▶ [Material for the task]:
↓↓↓
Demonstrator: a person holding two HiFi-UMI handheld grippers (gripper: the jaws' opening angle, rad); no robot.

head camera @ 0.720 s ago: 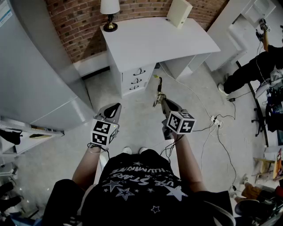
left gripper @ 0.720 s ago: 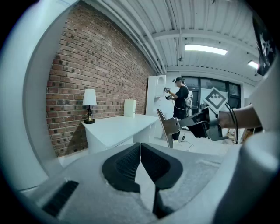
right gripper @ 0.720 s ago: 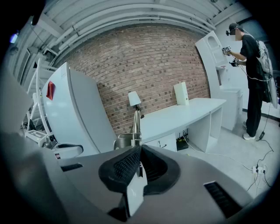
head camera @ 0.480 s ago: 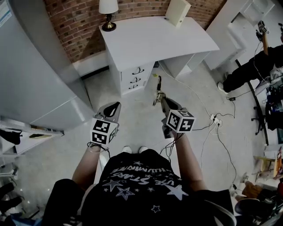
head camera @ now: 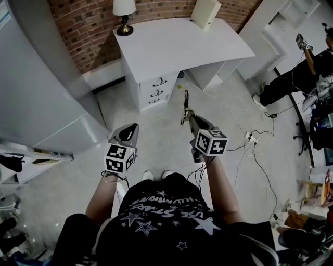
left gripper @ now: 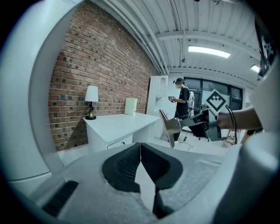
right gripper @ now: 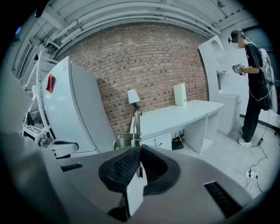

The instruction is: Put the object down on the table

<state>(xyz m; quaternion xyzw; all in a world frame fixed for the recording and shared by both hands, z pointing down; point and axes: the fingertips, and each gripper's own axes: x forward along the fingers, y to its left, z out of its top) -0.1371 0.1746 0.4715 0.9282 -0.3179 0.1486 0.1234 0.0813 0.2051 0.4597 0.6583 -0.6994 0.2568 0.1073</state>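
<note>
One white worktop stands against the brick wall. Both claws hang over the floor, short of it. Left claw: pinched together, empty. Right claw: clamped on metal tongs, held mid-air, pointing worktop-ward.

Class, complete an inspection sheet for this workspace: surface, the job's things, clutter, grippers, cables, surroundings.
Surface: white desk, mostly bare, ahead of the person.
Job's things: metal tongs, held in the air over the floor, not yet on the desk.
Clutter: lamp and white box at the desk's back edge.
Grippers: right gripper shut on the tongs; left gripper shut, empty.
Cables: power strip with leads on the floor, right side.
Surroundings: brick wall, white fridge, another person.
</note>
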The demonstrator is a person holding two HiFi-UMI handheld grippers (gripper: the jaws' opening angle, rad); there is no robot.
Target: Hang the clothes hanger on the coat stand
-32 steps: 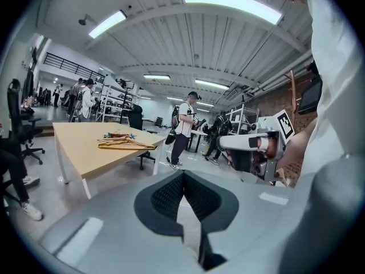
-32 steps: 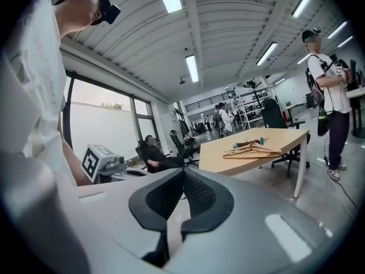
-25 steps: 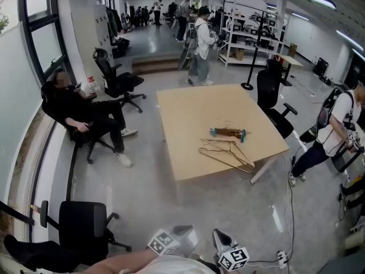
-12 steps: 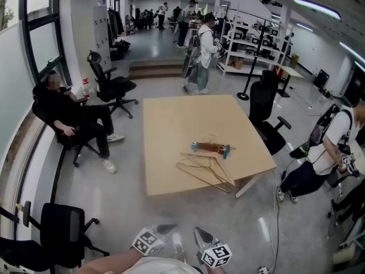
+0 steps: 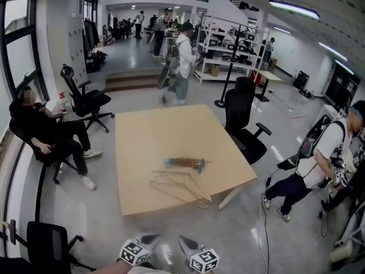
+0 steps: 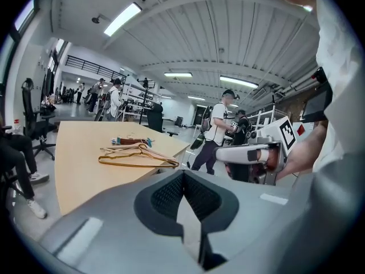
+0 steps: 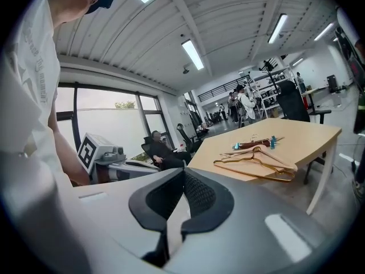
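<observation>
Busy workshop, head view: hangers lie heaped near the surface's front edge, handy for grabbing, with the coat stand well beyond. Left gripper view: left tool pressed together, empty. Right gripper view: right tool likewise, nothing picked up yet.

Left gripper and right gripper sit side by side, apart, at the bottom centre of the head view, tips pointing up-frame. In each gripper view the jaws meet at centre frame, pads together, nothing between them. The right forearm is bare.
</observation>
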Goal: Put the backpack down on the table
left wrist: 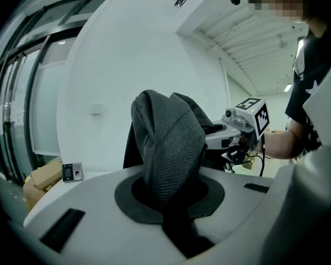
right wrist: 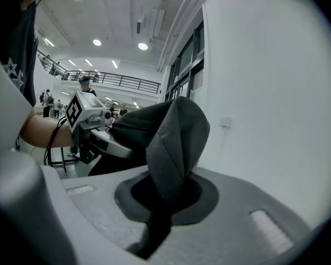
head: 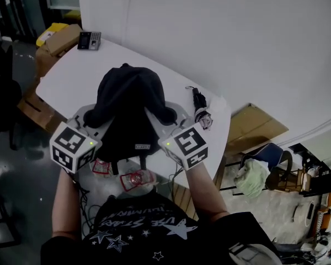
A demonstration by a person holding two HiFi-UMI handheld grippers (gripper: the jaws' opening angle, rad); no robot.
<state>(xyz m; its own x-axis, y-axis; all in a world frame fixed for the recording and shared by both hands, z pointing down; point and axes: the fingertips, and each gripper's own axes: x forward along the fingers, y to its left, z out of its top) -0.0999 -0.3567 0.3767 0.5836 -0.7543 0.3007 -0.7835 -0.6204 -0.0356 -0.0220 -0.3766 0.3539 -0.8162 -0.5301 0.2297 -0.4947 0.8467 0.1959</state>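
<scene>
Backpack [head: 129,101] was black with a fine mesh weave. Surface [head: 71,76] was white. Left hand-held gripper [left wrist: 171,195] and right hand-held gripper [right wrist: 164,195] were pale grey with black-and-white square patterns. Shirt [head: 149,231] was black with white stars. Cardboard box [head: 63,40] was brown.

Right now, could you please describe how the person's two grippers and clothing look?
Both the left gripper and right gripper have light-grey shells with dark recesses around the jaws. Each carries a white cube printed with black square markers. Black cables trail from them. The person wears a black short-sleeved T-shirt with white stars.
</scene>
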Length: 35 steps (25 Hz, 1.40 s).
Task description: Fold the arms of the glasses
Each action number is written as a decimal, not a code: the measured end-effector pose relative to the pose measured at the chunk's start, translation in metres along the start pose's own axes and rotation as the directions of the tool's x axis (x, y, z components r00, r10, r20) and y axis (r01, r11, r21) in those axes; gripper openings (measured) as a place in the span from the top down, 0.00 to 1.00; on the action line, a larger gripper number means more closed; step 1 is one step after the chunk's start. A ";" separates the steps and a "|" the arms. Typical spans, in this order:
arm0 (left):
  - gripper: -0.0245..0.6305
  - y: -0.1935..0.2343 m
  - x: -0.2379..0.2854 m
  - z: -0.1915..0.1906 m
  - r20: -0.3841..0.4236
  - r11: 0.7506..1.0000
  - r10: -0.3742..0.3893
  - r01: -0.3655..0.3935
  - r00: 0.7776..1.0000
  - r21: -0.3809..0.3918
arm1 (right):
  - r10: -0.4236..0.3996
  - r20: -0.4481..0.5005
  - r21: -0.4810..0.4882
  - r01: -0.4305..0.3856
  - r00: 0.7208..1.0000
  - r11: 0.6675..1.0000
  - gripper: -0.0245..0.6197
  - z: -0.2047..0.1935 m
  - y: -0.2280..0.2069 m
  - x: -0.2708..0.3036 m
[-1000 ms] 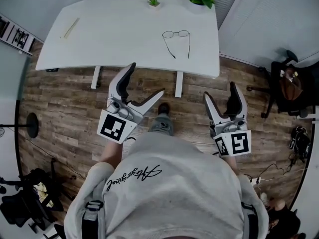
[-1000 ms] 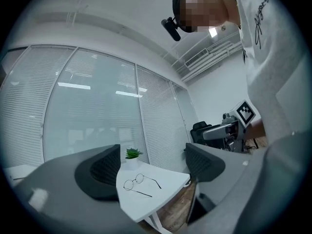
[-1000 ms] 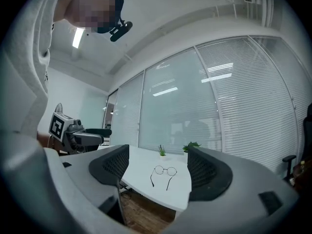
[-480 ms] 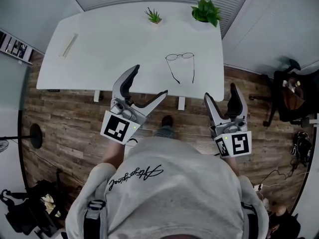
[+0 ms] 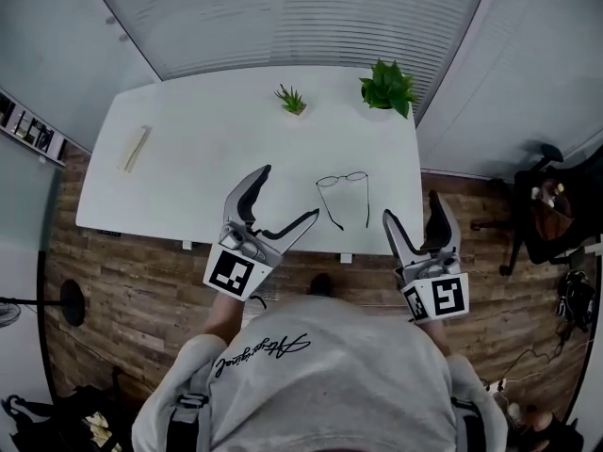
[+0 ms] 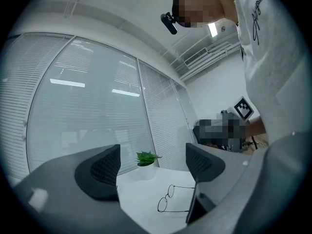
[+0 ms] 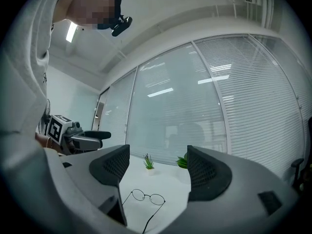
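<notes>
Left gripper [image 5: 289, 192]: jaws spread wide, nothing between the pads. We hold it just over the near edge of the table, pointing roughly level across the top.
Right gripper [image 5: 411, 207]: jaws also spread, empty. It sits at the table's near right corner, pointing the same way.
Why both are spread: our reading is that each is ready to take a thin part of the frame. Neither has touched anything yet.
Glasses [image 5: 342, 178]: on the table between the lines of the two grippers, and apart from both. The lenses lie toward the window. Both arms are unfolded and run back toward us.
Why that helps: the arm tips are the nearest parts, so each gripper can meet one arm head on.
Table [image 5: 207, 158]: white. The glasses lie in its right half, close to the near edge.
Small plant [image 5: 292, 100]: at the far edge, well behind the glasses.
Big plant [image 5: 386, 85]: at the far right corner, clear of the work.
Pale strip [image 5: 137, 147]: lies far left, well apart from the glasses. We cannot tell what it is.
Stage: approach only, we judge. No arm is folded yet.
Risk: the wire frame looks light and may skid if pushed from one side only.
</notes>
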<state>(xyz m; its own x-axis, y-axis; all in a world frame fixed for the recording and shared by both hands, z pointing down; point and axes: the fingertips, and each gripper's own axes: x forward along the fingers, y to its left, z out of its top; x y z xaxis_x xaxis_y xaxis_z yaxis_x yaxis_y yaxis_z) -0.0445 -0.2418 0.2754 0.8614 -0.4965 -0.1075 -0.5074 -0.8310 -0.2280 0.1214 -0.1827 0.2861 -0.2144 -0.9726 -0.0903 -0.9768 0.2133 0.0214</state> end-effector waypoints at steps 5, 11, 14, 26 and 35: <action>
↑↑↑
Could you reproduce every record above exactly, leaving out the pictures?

Demonstrator: a person holding two HiFi-UMI handheld grippers (gripper: the jaws' opening angle, rad); no robot.

head camera @ 0.720 s ago: 
left gripper @ 0.720 s ago: 
right gripper @ 0.720 s ago: 
head camera @ 0.480 s ago: 
head camera @ now: 
left gripper @ now: 
right gripper @ now: 

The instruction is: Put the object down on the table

<state>(xyz m; quaternion xyzw; all in a world frame fixed for the recording and shared by both hands, z pointing down; point and axes: the fingertips, and each gripper's own axes: x forward along the fingers, y to its left, z out of its top) -0.1371 0.1746 0.4715 0.9282 -0.3179 0.1486 0.1234 0.0813 0.2051 0.4597 0.6583 -0.6994 0.2568 0.1073</state>
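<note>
One white worktop stands against the brick wall. Both claws hang over the floor, short of it. Left claw: pinched together, empty. Right claw: clamped on metal tongs, held mid-air, pointing worktop-ward.

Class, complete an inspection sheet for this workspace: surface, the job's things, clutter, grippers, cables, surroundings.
Surface: white desk, mostly bare, ahead of the person.
Job's things: metal tongs, held in the air over the floor, not yet on the desk.
Clutter: lamp and white box at the desk's back edge.
Grippers: right gripper shut on the tongs; left gripper shut, empty.
Cables: power strip with leads on the floor, right side.
Surroundings: brick wall, white fridge, another person.
</note>
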The demonstrator is a person holding two HiFi-UMI handheld grippers (gripper: the jaws' opening angle, rad); there is no robot.
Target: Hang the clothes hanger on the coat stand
-32 steps: 
-32 steps: 
-25 steps: 
-12 steps: 
+0 steps: 
+0 steps: 
+0 steps: 
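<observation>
Busy workshop, head view: hangers lie heaped near the surface's front edge, handy for grabbing, with the coat stand well beyond. Left gripper view: left tool pressed together, empty. Right gripper view: right tool likewise, nothing picked up yet.

Left gripper and right gripper sit side by side, apart, at the bottom centre of the head view, tips pointing up-frame. In each gripper view the jaws meet at centre frame, pads together, nothing between them. The right forearm is bare.
</observation>
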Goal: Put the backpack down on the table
left wrist: 
right wrist: 
head: 
A demonstration by a person holding two HiFi-UMI handheld grippers (gripper: the jaws' opening angle, rad); no robot.
<state>(xyz m; its own x-axis, y-axis; all in a world frame fixed for the recording and shared by both hands, z pointing down; point and axes: the fingertips, and each gripper's own axes: x forward along the fingers, y to its left, z out of its top) -0.0999 -0.3567 0.3767 0.5836 -0.7543 0.3007 -0.7835 -0.6204 -0.0356 -0.0220 -0.3766 0.3539 -0.8162 -0.5301 0.2297 -0.4947 0.8467 0.1959</state>
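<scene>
Backpack [head: 129,101] was black with a fine mesh weave. Surface [head: 71,76] was white. Left hand-held gripper [left wrist: 171,195] and right hand-held gripper [right wrist: 164,195] were pale grey with black-and-white square patterns. Shirt [head: 149,231] was black with white stars. Cardboard box [head: 63,40] was brown.

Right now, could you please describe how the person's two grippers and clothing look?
Both the left gripper and right gripper have light-grey shells with dark recesses around the jaws. Each carries a white cube printed with black square markers. Black cables trail from them. The person wears a black short-sleeved T-shirt with white stars.
</scene>
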Length: 35 steps (25 Hz, 1.40 s).
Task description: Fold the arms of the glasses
Each action number is written as a decimal, not a code: the measured end-effector pose relative to the pose measured at the chunk's start, translation in metres along the start pose's own axes and rotation as the directions of the tool's x axis (x, y, z components r00, r10, r20) and y axis (r01, r11, r21) in those axes; gripper openings (measured) as a place in the span from the top down, 0.00 to 1.00; on the action line, a larger gripper number means more closed; step 1 is one step after the chunk's start. A ";" separates the steps and a "|" the arms. Typical spans, in this order:
arm0 (left):
  - gripper: -0.0245..0.6305
  - y: -0.1935..0.2343 m
  - x: -0.2379..0.2854 m
  - z: -0.1915..0.1906 m
  - r20: -0.3841..0.4236
  - r11: 0.7506..1.0000
  - r10: -0.3742..0.3893
  - r01: -0.3655..0.3935
  - r00: 0.7776..1.0000
  - r21: -0.3809..0.3918
arm1 (right):
  - r10: -0.4236..0.3996
  - r20: -0.4481..0.5005
  - r21: -0.4810..0.4882
  - r01: -0.4305..0.3856
  - r00: 0.7208..1.0000
  - r11: 0.6675..1.0000
  - gripper: -0.0245..0.6197
  - z: -0.2047..0.1935 m
  - y: -0.2280..0.2069 m
  - x: -0.2708..0.3036 m
[-1000 ms] 
[-1000 ms] 
[-1000 ms] 
[-480 ms] 
[+0 ms] 
[+0 ms] 
[+0 ms] 
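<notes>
Left gripper [image 5: 289, 192]: jaws spread wide, nothing between the pads. We hold it just over the near edge of the table, pointing roughly level across the top.
Right gripper [image 5: 411, 207]: jaws also spread, empty. It sits at the table's near right corner, pointing the same way.
Why both are spread: our reading is that each is ready to take a thin part of the frame. Neither has touched anything yet.
Glasses [image 5: 342, 178]: on the table between the lines of the two grippers, and apart from both. The lenses lie toward the window. Both arms are unfolded and run back toward us.
Why that helps: the arm tips are the nearest parts, so each gripper can meet one arm head on.
Table [image 5: 207, 158]: white. The glasses lie in its right half, close to the near edge.
Small plant [image 5: 292, 100]: at the far edge, well behind the glasses.
Big plant [image 5: 386, 85]: at the far right corner, clear of the work.
Pale strip [image 5: 137, 147]: lies far left, well apart from the glasses. We cannot tell what it is.
Stage: approach only, we judge. No arm is folded yet.
Risk: the wire frame looks light and may skid if pushed from one side only.
</notes>
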<state>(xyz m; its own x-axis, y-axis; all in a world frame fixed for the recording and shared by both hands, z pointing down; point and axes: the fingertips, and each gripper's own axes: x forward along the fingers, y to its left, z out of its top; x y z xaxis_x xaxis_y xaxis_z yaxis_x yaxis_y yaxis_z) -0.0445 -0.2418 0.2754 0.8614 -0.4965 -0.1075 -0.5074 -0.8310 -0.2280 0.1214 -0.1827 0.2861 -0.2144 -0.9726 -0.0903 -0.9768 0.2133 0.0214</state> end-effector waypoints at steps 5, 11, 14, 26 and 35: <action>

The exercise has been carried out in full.